David Rankin

Personal information
- Full name: David Andrew Rankin
- Born: 2 August 1987 (age 39) Derry, Northern Ireland
- Batting: Right-handed
- Bowling: Right-arm off break
- Role: Batsman
- Relations: WB Rankin (brother)

International information
- National side: Ireland (2015–2016);
- T20I debut (cap 33): 18 June 2015 v Scotland
- Last T20I: 5 September 2016 v Hong Kong

Domestic team information
- 2013–present: North West Warriors

Career statistics
| Competition | T20I | FC | LA | T20 |
| Matches | 2 | 11 | 12 | 17 |
| Runs scored | 49 | 315 | 207 | 314 |
| Batting average | 24.50 | 21.00 | 18.81 | 18.47 |
| 100s/50s | 0/0 | 0/2 | 0/2 | 0/2 |
| Top score | 34 | 86 | 84 | 67 |
| Catches/stumpings | 0/– | 12/– | 5/– | 5/1 |
- Source: CricInfo, 22 May 2021

= David Rankin (cricketer) =

Irish cricketer (born 1987)

David Andrew Rankin (born 2 August 1987) is an Irish cricketer from Northern Ireland. He made his Twenty20 International (T20I) debut for Ireland against Scotland on 18 June 2015. He is the brother of Boyd Rankin.
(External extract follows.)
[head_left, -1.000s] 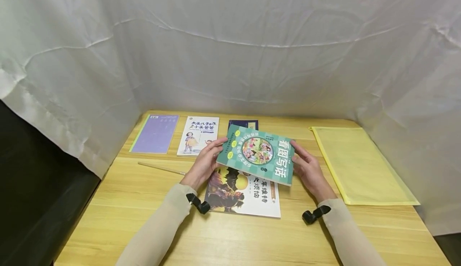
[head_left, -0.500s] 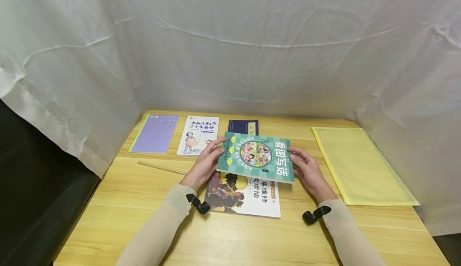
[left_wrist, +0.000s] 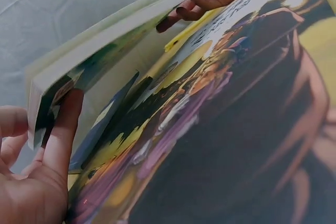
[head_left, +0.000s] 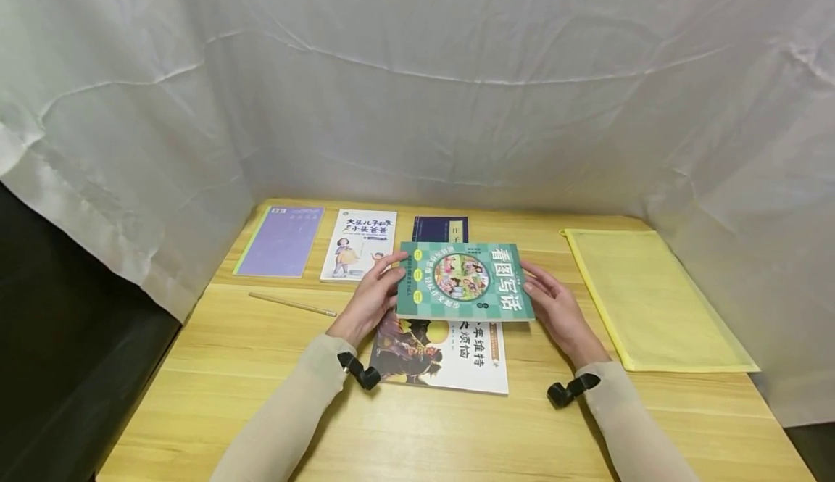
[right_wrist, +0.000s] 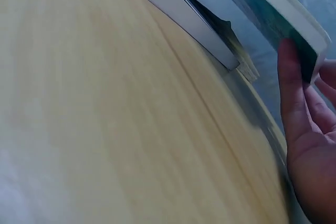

He made his List A debut for North West Warriors in the 2017 Inter-Provincial Cup on 1 May 2017. He made his first-class debut for North West Warriors in the 2017 Inter-Provincial Championship on 30 May 2017. He was the leading run-scorer for North West Warriors in the 2018 Inter-Provincial Trophy tournament, with 159 runs in six matches.